Career pathing provides both tangible and intangible benefits to a company’s employee base, including:
- Employee Engagement – Happy employees mean a healthy business. And today’s workforce is not satisfied by just a paycheck. Employees expect to be able to grow and develop both personally and professionally at their place of work. Developing a career path gives employees insight into their own skills and competencies, as well as how to leverage those qualities to further their own careers.
- Employee Retention – No one wants to be stuck in a dead-end career. And if employees are left wondering if and when they’ll move forward in a business, they might decide to leave. However, continued training and development keep employees motivated, and excited to come to work every day, thus reducing turnover.
- Succession Planning – At the enterprise level, career planning can help a business keep up with inevitable personnel changes. Identifying and mitigating skill gaps, helping to train the right people for their next role at the company, and moving people with great leadership potential into management positions through career pathing will allow a business to be well-prepared for the future.
- Business Health – Employee engagement can produce benefits which are felt throughout a company. From lowered absenteeism rates to a positive employer brand, companies which utilize career pathing have the best chance of building a happy employee base, and a healthier business overall.
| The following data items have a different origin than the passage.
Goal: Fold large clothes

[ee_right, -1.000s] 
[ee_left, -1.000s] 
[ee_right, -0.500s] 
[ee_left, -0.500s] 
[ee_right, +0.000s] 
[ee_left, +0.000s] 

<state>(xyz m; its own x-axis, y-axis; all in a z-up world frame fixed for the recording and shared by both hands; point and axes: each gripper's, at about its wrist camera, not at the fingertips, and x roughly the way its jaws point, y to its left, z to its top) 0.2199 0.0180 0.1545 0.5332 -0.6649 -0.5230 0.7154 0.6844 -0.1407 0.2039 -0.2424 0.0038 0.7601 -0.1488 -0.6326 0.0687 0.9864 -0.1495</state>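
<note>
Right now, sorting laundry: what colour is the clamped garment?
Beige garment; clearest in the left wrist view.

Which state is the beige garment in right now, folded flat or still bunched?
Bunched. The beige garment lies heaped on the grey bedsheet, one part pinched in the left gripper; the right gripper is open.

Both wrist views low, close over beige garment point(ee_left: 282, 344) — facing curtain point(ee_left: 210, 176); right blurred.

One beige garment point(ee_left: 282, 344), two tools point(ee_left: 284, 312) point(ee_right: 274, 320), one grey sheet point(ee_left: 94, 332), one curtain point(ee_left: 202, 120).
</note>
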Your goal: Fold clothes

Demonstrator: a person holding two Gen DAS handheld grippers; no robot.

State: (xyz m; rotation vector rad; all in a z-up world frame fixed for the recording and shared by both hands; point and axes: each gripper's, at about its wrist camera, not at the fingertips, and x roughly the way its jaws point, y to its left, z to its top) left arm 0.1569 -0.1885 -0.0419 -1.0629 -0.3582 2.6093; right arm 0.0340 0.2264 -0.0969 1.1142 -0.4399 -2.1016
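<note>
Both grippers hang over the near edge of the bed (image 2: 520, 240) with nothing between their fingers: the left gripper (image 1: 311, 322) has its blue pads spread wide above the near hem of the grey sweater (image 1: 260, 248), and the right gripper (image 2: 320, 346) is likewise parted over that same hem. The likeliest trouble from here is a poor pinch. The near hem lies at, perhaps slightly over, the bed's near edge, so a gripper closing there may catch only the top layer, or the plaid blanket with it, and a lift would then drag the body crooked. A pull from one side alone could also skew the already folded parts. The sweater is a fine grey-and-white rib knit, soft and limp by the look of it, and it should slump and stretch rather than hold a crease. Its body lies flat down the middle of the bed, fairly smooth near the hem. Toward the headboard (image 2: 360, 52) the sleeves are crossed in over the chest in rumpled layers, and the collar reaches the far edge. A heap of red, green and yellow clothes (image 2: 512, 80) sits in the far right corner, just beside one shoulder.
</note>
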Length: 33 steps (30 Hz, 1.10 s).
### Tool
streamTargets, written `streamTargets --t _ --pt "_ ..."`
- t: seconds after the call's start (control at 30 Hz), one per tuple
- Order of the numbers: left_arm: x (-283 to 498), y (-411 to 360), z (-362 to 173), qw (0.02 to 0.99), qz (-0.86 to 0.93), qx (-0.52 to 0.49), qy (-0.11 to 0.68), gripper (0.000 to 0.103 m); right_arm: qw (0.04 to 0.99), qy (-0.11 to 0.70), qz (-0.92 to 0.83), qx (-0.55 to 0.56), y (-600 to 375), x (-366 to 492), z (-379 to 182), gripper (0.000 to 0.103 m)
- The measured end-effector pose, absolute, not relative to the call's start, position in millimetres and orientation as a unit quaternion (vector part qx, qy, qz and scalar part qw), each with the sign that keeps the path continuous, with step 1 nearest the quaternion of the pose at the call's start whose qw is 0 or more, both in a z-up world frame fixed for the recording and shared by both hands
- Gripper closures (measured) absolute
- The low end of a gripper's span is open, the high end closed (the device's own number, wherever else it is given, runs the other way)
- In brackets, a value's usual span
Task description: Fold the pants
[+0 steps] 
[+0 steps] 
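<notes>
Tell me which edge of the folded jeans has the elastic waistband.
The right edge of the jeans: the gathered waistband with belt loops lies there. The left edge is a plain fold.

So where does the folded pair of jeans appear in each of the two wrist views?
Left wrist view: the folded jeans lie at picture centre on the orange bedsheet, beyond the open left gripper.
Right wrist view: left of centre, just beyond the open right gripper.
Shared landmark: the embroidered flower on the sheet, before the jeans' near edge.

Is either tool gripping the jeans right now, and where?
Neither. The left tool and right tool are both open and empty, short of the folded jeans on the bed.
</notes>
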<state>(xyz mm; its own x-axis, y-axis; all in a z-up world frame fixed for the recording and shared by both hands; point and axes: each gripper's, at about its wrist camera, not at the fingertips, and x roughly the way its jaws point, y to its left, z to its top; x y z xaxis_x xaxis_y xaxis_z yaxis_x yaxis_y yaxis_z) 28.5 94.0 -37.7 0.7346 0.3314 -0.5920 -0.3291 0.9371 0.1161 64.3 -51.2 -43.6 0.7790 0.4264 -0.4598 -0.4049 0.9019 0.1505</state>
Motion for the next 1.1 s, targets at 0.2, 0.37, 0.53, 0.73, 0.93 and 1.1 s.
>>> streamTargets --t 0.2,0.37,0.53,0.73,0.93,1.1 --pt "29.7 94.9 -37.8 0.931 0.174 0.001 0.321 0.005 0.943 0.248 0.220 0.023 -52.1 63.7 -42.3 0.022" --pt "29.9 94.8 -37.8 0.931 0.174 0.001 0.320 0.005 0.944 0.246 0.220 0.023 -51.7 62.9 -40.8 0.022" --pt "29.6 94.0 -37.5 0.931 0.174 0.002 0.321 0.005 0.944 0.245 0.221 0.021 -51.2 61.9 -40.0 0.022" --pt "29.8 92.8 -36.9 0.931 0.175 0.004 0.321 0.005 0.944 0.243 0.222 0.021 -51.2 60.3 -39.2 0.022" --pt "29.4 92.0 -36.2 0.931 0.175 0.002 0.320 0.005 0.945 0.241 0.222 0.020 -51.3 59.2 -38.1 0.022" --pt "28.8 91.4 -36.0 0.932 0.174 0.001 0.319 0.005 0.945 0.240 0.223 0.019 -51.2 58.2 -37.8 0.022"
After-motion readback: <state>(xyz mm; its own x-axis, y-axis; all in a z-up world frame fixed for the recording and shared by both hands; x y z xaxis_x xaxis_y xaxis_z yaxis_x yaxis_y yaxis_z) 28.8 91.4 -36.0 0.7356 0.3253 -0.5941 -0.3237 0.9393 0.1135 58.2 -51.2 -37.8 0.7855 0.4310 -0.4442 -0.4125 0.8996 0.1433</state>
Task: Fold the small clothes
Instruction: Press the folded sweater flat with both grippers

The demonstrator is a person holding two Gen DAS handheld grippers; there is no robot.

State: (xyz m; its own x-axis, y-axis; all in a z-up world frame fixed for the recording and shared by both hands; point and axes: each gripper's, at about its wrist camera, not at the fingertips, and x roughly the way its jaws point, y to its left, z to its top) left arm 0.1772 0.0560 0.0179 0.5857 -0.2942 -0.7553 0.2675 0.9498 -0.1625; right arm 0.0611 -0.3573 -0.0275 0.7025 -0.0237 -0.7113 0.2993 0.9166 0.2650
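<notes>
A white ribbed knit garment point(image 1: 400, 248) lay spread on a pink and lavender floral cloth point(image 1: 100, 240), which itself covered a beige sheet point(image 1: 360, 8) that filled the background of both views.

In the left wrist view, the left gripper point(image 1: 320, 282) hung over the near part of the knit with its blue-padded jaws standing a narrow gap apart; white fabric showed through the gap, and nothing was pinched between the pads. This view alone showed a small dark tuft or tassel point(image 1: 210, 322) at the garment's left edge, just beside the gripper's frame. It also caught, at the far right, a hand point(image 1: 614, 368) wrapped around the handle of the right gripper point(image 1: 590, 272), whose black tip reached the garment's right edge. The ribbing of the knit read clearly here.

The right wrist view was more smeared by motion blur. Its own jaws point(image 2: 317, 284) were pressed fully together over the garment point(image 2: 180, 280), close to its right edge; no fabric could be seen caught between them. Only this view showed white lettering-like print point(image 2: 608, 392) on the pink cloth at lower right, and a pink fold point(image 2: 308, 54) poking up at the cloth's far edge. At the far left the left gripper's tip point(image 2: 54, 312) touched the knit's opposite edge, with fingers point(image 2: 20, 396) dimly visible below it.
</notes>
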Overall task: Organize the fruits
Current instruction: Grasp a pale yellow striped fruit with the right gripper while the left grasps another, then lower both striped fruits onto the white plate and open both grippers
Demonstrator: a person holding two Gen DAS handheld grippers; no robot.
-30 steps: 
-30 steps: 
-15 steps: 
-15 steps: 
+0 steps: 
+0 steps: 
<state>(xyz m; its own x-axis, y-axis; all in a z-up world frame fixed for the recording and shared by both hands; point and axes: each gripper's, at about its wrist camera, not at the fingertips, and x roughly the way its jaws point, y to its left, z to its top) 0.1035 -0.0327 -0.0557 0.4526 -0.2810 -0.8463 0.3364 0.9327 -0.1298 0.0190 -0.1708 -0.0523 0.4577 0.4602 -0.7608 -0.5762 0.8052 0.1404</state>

Developing Talent with Employee Career Pathing and Ladders
In this section, you’ll find a guide to the process of employee career pathing including steps to take, and tools to use.
- Identify and chart your company’s structure. Planning the course of your employee’s career advancement and development will be dependent on how your business structures hierarchy and relationships. You need to know up front whether your company has a traditional structure, a flat structure, or if it uses another unique model.
- Define positional requirements. The rungs on each career ladder should be spelled out so that both employee and employer know the exact requirements of each role. Outline key responsibilities, hard and soft skills required, experience needed, what success looks like in this position, etc.
- Develop a roadmap for each position. Before you can instruct an employee on how they will advance within your company, you have to know how advancement actually works for each career ladder. What does it take to move from area manager to senior manager, for example? What are the steps that need to be taken to get from point A to point B within a given career path?
- Identify training needs. This will vary by department, and additionally will depend on whether the department in question hires internally or externally — external hires might require more training, and additional guidance regarding fitting into company culture, etc. The potential for advancement is largely based on what training protocols your company has in place, and whether those will prepare your employees for future roles.
You can leverage Checkster’s New Hire Insights for candid feedback on training within your company — what you got right, as well as potential gaps in your process.
- Create actionable programs. To initiate successful career pathing for your employees, you will need a plan to get you started. Implementing a solid and well organized training and development program sets a standard of healthy employee advancement within your company, and prevents employee stagnation and turnover.
- Develop employee career paths early. Career pathing should be a standard protocol for onboarding at your company. And the goals and landmarks you set with your employees should be revisited and discussed during your regular performance reviews.
Checkster’s New Hire Insights can be used as a way to gauge employee engagement, skills, and interests early on, putting them on the path to long-term success as soon as possible.
Final Thoughts: Developing Employee Career Pathing and Ladders
Employee career pathing helps boost employee engagement by providing clear opportunities for growth and development within a company. This in turn fortifies a company’s overall health and well being.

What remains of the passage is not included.